Doesn't this give a problem? i=e^(pi/2+2 k pi)i for any integer k, thus we obtain e^(pi/2)*e^(2 k pi) for any integer k, thus we obtain a lot of different values?
Thank you sir🙏🙏🙏
If I have learned anything from this channel it is that if you something strange to i, e and/or pi are going to pop out of the equation.
So you have this chanel too.
Subscribed to this too ❤️❤️🔥🔥😂😂👍👍.
Let's see, this is math, where we always try to answer a new problem by casting it into terms of one we've already solved . . .
i-root of i = i^(1/i) = i^(-i) = 1/(i^i) and we've already visited i^i; it's = e^(-½π).

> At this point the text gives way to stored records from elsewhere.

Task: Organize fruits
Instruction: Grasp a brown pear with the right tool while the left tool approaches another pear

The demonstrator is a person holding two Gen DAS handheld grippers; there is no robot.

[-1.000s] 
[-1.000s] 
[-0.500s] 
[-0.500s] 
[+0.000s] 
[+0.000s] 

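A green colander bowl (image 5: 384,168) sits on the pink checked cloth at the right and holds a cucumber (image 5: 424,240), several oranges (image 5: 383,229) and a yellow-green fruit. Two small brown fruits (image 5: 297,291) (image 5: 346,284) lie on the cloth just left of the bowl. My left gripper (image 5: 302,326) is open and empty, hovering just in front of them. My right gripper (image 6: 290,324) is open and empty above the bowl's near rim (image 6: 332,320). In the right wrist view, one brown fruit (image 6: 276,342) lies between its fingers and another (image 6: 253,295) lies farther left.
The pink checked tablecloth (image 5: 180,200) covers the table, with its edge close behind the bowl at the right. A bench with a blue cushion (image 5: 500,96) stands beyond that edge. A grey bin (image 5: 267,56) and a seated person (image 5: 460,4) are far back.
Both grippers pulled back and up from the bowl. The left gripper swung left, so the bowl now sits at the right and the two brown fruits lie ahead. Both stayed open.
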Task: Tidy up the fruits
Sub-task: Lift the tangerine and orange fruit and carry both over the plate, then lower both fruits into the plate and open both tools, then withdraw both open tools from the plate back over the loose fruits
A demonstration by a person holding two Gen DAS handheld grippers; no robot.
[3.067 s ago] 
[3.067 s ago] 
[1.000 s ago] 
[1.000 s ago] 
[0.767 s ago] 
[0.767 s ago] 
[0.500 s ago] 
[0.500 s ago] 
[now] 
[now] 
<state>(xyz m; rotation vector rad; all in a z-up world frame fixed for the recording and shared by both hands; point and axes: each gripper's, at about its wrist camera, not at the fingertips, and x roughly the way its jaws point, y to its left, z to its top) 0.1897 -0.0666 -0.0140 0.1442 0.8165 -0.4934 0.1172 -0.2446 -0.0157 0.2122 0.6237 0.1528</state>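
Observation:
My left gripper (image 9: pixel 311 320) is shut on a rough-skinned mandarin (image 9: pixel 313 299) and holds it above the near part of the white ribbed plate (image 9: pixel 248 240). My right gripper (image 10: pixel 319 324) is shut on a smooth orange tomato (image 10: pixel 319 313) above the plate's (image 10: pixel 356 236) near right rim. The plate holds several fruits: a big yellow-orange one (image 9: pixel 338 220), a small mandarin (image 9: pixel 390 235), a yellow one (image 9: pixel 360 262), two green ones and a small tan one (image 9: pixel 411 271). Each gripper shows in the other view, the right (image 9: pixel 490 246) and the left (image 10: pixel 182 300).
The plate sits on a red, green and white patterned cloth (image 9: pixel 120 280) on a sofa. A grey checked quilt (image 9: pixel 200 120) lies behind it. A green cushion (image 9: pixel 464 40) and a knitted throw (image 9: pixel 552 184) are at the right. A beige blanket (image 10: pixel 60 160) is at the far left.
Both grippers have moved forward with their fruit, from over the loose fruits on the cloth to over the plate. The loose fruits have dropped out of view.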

So the (principal) i-root of i = e^(½π) ≈ 4.810477...
I like your video. But I was wondering why and how multiplying i/i is a valid mathematical operation, when 0/0 in general is undefined. Any thoughts?
i/i=1 my dude
Any non-zero number divided by itself is 1, and i is a non-zero number.
Bprp: "Now what? Do the usual business."
Me (being a 2 year old): Shit myself.